Didn't trigger the error condition (but couldn't reliably trigger it previously
anyway), and the output captured above shows that the states are being emitted
correctly.
--- a/hgext/fsmonitor/__init__.py Fri May 19 13:12:42 2017 +0200
+++ b/hgext/fsmonitor/__init__.py Thu May 18 12:48:07 2017 -0700
@@ -600,14 +600,25 @@
self.node = node
self.distance = distance
self.partial = partial
+ self._lock = None
def __enter__(self):
+ # We explicitly need to take a lock here, before we proceed to update
+ # watchman about the update operation, so that we don't race with
+ # some other actor. merge.update is going to take the wlock almost
+ # immediately anyway, so this is effectively extending the lock
+ # around a couple of short sanity checks.

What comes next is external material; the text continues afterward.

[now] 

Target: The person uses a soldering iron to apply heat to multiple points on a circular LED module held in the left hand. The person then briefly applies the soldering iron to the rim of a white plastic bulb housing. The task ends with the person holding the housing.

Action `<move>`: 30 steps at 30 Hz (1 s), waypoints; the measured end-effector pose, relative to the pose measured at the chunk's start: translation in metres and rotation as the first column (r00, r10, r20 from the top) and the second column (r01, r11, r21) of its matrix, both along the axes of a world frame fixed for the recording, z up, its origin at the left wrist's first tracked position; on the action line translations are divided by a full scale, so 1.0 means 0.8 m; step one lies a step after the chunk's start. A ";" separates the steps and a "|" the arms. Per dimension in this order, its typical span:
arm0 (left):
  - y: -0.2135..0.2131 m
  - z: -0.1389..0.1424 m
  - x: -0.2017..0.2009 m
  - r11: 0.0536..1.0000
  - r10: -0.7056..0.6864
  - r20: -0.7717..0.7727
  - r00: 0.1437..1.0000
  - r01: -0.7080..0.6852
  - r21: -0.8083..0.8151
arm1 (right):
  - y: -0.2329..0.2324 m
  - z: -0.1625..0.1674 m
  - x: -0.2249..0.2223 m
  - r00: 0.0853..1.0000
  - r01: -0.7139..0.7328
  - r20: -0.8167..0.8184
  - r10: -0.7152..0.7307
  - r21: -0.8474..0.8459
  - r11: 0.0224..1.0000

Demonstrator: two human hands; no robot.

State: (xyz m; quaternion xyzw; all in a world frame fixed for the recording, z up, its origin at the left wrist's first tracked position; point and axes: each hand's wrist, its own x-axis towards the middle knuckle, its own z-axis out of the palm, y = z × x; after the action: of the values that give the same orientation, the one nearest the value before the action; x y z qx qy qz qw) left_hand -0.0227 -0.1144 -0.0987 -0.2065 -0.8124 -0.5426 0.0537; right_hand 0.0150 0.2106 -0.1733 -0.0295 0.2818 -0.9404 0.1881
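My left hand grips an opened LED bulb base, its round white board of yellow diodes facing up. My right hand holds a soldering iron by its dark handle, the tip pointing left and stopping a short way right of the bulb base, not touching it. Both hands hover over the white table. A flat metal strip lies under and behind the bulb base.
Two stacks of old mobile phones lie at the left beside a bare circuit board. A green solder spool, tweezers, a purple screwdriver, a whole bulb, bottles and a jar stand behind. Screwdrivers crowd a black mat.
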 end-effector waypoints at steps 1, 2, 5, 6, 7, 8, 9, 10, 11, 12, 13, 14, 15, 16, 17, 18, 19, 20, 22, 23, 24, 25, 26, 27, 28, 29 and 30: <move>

+ self._lock = self.repo.wlock()
self._state('state-enter')
return self
def __exit__(self, type_, value, tb):
- status = 'ok' if type_ is None else 'failed'
- self._state('state-leave', status=status)
+ try:
+ status = 'ok' if type_ is None else 'failed'
+ self._state('state-leave', status=status)
+ finally:
+ if self._lock:
+ self._lock.release()
def _state(self, cmd, status='ok'):
if not util.safehasattr(self.repo, '_watchmanclient'):